# xmlstreamer
**xmlstreamer** is a Python library designed for efficient, memory-friendly streaming and parsing of large XML feeds from various sources, including compressed formats. It supports decompression, character encoding detection, tag-based itemization, and optional item filtering, making it ideal for handling real-time XML data feeds, large datasets, and complex structured content.
## Features
- **Streamed Data Parsing**: Parses XML data directly from HTTP, HTTPS, or FTP sources without loading the entire file into memory.
- **GZIP Decompression Support**: Seamlessly handles GZIP-compressed XML feeds for bandwidth efficiency.
- **Encoding Detection**: Automatically detects and decodes character encodings, ensuring compatibility with varied XML data formats.
- **Customizable Item Tokenization**: Uses SAX-based parsing with user-defined tags to parse only relevant items from XML streams, reducing parsing overhead.

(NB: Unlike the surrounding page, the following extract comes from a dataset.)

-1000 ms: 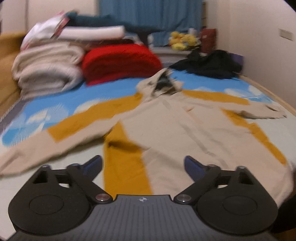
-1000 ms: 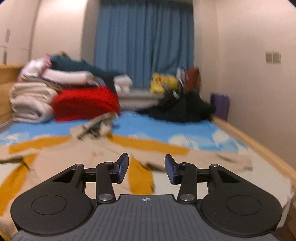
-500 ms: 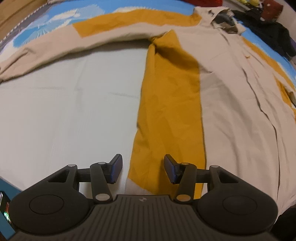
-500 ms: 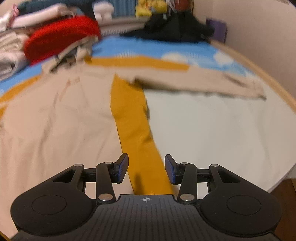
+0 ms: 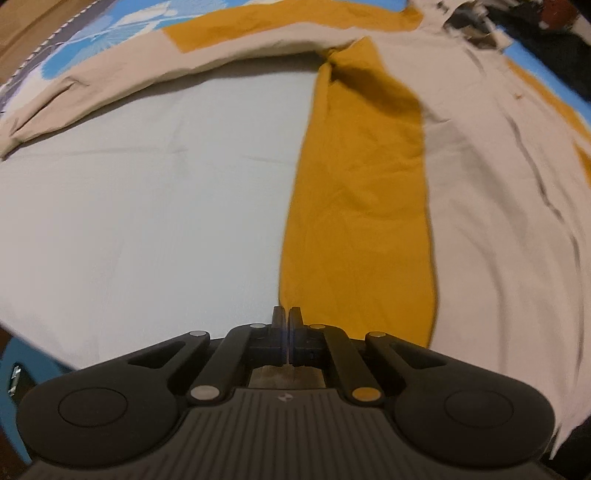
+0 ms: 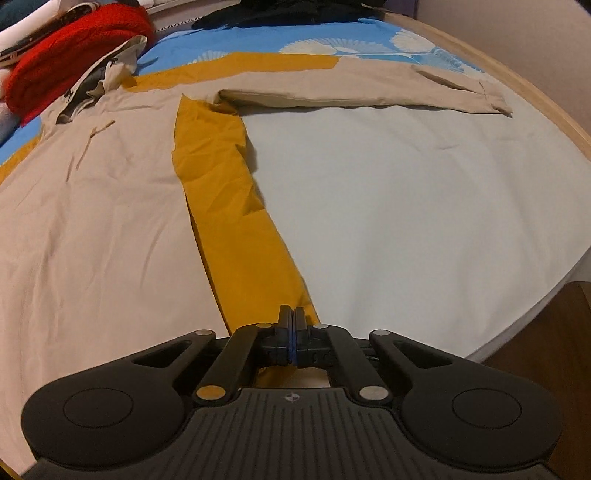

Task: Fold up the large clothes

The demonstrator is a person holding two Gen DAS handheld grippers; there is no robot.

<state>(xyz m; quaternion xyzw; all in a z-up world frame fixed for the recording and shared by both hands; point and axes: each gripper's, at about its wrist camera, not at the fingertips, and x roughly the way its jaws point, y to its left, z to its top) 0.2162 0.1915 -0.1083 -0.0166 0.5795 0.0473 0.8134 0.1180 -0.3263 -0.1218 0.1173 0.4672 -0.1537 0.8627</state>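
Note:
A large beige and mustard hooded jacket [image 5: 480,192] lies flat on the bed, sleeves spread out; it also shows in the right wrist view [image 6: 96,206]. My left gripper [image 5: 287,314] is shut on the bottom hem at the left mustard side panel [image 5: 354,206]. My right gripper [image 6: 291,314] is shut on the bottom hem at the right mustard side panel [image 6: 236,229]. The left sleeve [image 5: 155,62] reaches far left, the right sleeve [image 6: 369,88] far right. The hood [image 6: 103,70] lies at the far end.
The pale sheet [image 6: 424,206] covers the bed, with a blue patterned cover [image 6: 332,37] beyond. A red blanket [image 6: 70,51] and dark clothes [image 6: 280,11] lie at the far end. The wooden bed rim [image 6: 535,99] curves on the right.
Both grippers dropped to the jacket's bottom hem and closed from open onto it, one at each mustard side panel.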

- **Configurable Runtime and Buffering**: Includes configurable buffer sizes and runtime limits, allowing you to tailor performance to your application’s needs.
- **Flexible Filtering**: Supports custom item filtering based on tag attributes and content, ideal for targeted data extraction.
## Example Use Cases
- Parsing large RSS/Atom feeds in real-time, with item-by-item streaming and filtering.
- Handling compressed XML datasets for applications in web scraping, data aggregation, and news syndication.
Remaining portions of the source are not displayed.